Base da tecnologia e da transição energética
Esses minerais sustentam três pilares centrais da economia contemporânea. O primeiro é a indústria de alta tecnologia, que depende de elementos como o neodímio para a produção de ímãs potentes usados em dispositivos eletrônicos.
O segundo é a transição energética. Veículos elétricos, por exemplo, utilizam lítio, cobalto, níquel e grafite em suas baterias, enquanto turbinas eólicas dependem de ímãs de terras raras para aumentar a eficiência. Já tecnologias solares avançadas utilizam elementos como índio e telúrio.
O terceiro pilar é a segurança nacional. Sistemas de defesa, como radares, satélites e aeronaves de combate, utilizam esses materiais em componentes estratégicos.
Concentração global e dependência geopolítica
A produção e o refino desses recursos estão concentrados em poucos países, o que gera forte dependência global. A China domina amplamente o setor de terras raras, respondendo pela maior parte da produção e do refino mundial.
Outros países também ocupam posições relevantes: Chile e Austrália lideram na produção de lítio, enquanto a República Democrática do Congo concentra a produção de cobalto.
Brasil como potência mineral estratégica
O Brasil se destaca como um dos principais detentores de reservas de minerais críticos.
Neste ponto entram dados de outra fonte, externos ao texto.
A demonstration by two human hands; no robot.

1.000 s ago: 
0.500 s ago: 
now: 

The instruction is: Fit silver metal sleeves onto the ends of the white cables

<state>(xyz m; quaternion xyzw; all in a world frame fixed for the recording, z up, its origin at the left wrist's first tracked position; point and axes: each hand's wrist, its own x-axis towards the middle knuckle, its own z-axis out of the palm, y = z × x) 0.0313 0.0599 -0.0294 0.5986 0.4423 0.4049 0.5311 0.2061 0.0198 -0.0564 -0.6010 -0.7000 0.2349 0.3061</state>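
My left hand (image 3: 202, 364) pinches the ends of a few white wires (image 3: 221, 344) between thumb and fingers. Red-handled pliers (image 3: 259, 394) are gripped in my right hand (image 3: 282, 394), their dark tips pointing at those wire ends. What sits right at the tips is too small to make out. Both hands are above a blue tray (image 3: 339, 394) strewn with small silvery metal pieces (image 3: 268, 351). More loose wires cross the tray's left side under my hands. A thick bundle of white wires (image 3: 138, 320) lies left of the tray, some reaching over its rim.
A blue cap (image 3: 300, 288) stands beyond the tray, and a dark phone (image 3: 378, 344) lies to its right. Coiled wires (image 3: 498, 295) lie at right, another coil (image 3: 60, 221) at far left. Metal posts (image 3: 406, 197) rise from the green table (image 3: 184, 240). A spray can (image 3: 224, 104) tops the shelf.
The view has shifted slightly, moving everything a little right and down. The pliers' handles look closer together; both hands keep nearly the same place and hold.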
O país possui a quarta maior reserva de terras raras do mundo, além de liderar globalmente no nióbio, com cerca de 95% das reservas conhecidas.
Também ocupa posições de destaque em níquel e grafite, sendo o terceiro maior detentor global em ambos os casos. No caso do lítio, embora a participação ainda seja menor, projetos em desenvolvimento indicam potencial de crescimento significativo.
O desafio do refino e da cadeia produtiva
Apesar da abundância de recursos, o principal desafio brasileiro está na capacidade de processamento. O refino desses minerais exige tecnologia avançada, alto investimento e envolve impactos ambientais relevantes.
A China consolidou sua liderança ao investir no domínio completo da cadeia produtiva, desde a extração até o processamento. Isso cria uma dependência global, já que muitos países precisam enviar seus minérios para refino no exterior.
Caminhos para o desenvolvimento nacional
Para transformar seu potencial em desenvolvimento econômico, o Brasil precisa avançar na industrialização do setor. Isso inclui investir em tecnologia de refino, atrair capital para infraestrutura e desenvolver políticas públicas que equilibrem exploração e sustentabilidade.
Nesse contexto, terras raras e minerais críticos deixam de ser apenas recursos naturais e passam a representar ativos estratégicos para o futuro industrial e energético do país.
A disputa global por esses elementos tende a se intensificar, reforçando o papel do Brasil como protagonista potencial em um mercado essencial para a economia do século XXI.